Bits and Pieces: Resolutions

Ghostbusters II - Happy New Year
2019: After the Fall of New York

It’s 2019. The year that a young Tetsuo starts suffering blinding headaches in Neo-Tokyo, a fellow named Roy Batty leads a group of replicants out of the off-world colonies, Ewan McGregor and ScarJo try and escape and island, and a wrongly convicted police helicopter pilot starts running for his life in a reality game show.

In our branch of the Multiverse, life continues on its regular path. When I last wrote this column, I was struggling with getting some of those creative juices flowing. I also mentioned that I was working on a number of projects. My resolution this year is to keep the world updated about what I’m doing in the hope that it will motivate productivity.

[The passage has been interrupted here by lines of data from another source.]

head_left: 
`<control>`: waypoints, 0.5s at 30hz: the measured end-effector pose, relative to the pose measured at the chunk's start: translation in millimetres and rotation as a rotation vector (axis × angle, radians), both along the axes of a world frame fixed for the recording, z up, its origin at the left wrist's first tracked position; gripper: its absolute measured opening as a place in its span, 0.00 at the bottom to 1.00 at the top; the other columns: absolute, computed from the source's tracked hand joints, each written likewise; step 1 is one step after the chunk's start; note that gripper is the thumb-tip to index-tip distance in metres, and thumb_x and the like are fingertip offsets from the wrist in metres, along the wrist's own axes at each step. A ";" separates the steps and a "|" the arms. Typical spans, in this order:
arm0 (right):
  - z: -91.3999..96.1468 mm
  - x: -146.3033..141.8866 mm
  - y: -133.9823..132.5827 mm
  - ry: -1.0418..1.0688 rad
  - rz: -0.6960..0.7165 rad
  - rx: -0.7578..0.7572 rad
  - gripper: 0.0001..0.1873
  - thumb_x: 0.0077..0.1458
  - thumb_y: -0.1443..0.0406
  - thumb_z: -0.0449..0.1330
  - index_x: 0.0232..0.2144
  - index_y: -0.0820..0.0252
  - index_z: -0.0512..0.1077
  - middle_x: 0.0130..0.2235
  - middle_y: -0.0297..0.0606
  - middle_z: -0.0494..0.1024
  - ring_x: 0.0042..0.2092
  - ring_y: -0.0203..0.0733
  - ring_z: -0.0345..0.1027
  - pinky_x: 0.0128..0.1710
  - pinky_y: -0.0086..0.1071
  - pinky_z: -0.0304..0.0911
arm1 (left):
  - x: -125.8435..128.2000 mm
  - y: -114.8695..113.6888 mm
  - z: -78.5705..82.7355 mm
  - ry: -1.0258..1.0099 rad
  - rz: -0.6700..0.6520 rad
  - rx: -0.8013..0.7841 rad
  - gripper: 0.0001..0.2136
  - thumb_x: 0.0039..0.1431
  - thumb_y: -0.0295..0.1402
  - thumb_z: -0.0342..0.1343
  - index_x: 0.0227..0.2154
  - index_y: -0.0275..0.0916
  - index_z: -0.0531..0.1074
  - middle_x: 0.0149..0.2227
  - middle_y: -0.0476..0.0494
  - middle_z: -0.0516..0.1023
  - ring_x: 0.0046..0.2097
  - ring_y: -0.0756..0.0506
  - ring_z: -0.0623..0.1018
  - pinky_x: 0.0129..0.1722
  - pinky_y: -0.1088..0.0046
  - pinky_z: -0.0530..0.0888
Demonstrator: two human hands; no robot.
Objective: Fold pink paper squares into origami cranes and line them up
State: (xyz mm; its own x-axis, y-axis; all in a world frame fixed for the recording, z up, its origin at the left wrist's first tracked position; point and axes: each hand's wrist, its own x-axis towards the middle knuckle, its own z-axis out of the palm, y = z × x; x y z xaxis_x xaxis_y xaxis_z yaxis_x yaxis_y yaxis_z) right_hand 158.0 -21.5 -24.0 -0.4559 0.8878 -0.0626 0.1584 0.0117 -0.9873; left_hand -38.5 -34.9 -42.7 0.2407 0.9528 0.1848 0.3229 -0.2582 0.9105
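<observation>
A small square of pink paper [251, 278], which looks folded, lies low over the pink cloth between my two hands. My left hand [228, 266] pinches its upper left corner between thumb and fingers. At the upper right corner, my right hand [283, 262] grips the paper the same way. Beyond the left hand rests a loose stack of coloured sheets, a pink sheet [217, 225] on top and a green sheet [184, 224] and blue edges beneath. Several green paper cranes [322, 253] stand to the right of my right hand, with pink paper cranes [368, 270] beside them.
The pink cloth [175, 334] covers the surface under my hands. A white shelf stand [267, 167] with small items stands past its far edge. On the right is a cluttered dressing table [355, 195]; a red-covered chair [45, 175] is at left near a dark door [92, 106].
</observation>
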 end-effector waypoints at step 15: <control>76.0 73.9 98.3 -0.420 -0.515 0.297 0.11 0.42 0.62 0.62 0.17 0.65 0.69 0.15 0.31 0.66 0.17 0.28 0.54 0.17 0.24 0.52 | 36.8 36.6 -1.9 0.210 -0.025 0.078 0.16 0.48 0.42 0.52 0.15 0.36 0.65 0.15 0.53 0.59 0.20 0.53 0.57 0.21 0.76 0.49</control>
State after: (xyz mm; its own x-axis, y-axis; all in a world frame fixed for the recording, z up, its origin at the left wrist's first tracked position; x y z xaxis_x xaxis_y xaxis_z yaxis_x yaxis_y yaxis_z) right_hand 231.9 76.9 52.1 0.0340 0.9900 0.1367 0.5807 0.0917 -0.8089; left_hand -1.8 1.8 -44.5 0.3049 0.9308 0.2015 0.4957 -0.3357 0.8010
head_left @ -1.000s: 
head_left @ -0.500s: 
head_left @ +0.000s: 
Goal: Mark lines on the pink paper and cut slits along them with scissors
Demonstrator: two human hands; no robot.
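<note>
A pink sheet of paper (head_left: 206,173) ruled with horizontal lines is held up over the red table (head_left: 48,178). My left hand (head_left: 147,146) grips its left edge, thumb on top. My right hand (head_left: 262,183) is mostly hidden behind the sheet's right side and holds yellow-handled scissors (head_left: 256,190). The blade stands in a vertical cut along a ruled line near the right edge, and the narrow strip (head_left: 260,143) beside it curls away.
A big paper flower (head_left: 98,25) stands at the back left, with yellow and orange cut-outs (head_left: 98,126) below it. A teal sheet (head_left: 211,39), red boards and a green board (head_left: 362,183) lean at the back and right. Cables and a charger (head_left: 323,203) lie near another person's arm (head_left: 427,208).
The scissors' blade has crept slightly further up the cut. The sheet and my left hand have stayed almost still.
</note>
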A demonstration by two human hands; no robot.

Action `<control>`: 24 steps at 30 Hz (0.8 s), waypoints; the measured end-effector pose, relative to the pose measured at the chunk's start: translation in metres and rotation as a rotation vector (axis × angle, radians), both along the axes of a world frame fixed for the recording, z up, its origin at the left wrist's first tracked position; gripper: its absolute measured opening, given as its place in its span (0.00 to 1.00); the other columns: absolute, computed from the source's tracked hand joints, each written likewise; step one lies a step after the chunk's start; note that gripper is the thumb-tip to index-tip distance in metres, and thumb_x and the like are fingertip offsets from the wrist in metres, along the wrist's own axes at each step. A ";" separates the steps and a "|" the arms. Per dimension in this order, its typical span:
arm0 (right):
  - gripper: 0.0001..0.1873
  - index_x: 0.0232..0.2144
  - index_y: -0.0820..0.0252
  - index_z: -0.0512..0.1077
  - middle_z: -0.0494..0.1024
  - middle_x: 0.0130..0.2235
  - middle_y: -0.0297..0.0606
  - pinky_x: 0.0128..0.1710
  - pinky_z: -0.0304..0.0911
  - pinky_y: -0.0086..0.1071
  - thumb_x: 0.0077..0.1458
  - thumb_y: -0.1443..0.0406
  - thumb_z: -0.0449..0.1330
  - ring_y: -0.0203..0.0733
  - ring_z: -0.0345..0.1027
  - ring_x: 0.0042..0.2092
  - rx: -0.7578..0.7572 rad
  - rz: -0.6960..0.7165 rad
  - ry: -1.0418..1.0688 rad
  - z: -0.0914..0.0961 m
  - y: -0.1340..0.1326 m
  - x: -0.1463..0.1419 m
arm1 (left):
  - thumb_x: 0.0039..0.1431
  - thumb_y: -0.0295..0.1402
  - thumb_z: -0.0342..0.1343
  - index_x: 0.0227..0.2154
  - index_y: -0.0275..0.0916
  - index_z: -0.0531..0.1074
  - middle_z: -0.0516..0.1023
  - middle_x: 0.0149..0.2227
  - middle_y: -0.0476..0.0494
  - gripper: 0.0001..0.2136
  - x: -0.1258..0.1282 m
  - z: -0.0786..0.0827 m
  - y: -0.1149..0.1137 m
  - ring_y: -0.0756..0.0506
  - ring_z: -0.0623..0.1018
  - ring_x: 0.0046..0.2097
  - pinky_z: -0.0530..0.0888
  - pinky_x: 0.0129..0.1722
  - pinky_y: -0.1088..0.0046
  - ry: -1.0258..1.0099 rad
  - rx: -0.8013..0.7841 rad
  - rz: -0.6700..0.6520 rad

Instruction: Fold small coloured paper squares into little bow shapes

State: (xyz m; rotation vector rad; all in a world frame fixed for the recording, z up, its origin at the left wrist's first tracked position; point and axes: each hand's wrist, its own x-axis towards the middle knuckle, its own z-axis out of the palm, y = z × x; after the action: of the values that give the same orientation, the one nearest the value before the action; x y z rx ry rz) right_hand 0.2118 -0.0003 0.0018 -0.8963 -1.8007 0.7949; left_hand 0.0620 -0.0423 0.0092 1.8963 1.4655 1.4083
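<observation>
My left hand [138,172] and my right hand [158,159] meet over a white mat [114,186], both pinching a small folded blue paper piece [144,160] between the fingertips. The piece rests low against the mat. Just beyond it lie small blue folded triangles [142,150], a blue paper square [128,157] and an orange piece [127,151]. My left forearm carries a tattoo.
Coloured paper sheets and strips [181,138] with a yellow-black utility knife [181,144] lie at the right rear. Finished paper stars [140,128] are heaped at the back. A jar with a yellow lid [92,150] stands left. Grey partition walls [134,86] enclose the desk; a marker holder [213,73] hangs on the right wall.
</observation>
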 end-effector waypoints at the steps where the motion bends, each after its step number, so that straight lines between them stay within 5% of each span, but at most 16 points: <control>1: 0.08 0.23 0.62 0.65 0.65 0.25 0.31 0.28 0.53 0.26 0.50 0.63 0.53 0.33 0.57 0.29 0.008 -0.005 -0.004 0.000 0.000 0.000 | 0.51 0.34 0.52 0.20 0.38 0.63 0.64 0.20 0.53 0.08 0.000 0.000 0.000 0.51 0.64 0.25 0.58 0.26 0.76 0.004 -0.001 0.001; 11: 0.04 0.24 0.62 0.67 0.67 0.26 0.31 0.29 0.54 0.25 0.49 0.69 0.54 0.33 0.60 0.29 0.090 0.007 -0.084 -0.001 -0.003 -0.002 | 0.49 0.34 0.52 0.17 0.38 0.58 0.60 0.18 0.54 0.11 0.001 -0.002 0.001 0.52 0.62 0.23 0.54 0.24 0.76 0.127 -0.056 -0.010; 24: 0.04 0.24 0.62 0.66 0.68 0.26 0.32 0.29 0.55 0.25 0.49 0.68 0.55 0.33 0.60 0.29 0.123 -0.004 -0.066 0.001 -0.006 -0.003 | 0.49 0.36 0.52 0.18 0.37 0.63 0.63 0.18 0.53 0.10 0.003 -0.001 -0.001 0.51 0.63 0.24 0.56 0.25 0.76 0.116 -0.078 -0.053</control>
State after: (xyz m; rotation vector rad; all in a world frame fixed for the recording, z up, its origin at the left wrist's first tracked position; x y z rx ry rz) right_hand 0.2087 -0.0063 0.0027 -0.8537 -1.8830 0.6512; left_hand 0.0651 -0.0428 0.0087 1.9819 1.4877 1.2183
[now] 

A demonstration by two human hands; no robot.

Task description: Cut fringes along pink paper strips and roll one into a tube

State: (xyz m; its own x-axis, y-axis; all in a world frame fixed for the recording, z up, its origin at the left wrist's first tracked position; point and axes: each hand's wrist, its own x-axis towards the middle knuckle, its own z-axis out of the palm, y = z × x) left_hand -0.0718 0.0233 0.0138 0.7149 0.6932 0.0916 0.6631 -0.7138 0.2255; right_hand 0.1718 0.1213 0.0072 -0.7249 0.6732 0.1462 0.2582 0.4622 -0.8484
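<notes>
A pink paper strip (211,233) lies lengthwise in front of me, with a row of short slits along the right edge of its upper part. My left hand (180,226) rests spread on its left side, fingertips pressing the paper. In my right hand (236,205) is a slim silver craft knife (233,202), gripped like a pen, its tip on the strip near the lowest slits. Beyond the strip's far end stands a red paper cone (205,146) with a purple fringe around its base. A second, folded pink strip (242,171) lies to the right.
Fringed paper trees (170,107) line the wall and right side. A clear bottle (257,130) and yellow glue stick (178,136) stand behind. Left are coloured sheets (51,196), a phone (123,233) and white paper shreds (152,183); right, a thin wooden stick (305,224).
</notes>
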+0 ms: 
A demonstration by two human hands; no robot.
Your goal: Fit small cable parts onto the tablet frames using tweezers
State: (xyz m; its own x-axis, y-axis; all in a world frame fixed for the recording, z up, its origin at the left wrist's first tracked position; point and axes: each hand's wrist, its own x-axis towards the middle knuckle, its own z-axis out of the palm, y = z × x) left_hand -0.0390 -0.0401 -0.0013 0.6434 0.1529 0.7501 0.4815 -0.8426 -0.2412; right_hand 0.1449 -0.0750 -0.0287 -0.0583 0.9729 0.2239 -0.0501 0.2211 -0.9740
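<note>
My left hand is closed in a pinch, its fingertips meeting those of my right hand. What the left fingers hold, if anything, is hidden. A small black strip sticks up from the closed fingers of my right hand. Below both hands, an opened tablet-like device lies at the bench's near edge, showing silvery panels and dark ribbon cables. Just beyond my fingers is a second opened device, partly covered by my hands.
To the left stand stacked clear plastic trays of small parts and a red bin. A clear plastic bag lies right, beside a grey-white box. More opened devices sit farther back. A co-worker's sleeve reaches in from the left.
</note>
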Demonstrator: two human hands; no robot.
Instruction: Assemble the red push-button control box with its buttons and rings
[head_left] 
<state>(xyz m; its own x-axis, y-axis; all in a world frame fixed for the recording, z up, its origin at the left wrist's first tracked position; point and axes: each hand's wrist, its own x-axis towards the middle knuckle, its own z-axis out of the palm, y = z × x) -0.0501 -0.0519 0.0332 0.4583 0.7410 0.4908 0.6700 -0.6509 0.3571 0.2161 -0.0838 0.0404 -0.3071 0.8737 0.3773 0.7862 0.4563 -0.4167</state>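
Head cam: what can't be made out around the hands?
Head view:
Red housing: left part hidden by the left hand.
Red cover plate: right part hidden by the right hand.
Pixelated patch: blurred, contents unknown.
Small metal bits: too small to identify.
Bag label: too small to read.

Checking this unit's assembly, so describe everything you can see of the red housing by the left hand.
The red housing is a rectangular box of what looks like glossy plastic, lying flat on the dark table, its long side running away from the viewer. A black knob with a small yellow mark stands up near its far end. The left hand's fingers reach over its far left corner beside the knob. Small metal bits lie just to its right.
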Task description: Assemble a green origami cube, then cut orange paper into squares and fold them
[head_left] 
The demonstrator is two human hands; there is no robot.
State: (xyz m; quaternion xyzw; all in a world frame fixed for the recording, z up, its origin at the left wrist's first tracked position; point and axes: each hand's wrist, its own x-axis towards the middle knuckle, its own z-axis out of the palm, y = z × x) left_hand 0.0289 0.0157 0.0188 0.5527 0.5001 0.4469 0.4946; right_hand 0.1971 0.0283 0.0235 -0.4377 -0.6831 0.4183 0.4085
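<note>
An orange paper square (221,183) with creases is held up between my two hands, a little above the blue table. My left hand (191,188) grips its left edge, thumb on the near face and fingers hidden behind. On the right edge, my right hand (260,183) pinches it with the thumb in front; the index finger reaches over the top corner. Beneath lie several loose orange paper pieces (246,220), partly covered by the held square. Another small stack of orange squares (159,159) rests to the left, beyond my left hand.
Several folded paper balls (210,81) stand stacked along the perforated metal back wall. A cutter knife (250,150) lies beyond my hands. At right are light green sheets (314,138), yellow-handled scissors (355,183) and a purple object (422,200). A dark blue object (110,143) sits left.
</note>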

So here’s what I’m working on so far this year:

Back to the Future 2

88 Miles Per Hour

It’s a working title, but I’m working with a publisher I know to edit a volume on one of my film series of all time: Back to the Future. I’ve assembled an amazing group of international authors to talk about everything from the films themselves to the TV series, the comic books, and the video games. They touch on issues of ethics, gender, science, and myth-making. I’m contributing at least one piece on the history of time travel cinema, something I’ve spoken about in the past (at Sydney’s MCA and on ABC Overnights) and written about here. I can’t wait to start sharing it with you.

Hellblazer Rebirth

A total wanker in London

It’s been over 30 years since the original Hellblazer comics hit the stands, and John Constantine continues to populate our pages and screens to this day. I’m contributing a piece to another edited volume on the character, specifically The Hellblazer: Rebirth run by writer Simon Oliver. It’s a nice change of pace to be writing for someone else’s book rather than creating my own. If there’s a lesson I’ve learned then it’s that writing is a vocation, and sometimes your project chooses you.

Multiversity #1

Stop! Do Not Read This Book!

This book is going to be about YOU. Possibly my most ambitious project to date, I do no expect this to get done in 2019, even if it is way more topical than my usual historical perspective. It started as a PhD proposal, but I didn’t have the time to fit it in my work/life balance. So I went ahead and wrote the 340-page Moving Target: The History and Evolution of Green Arrow instead. There’s writer logic for you.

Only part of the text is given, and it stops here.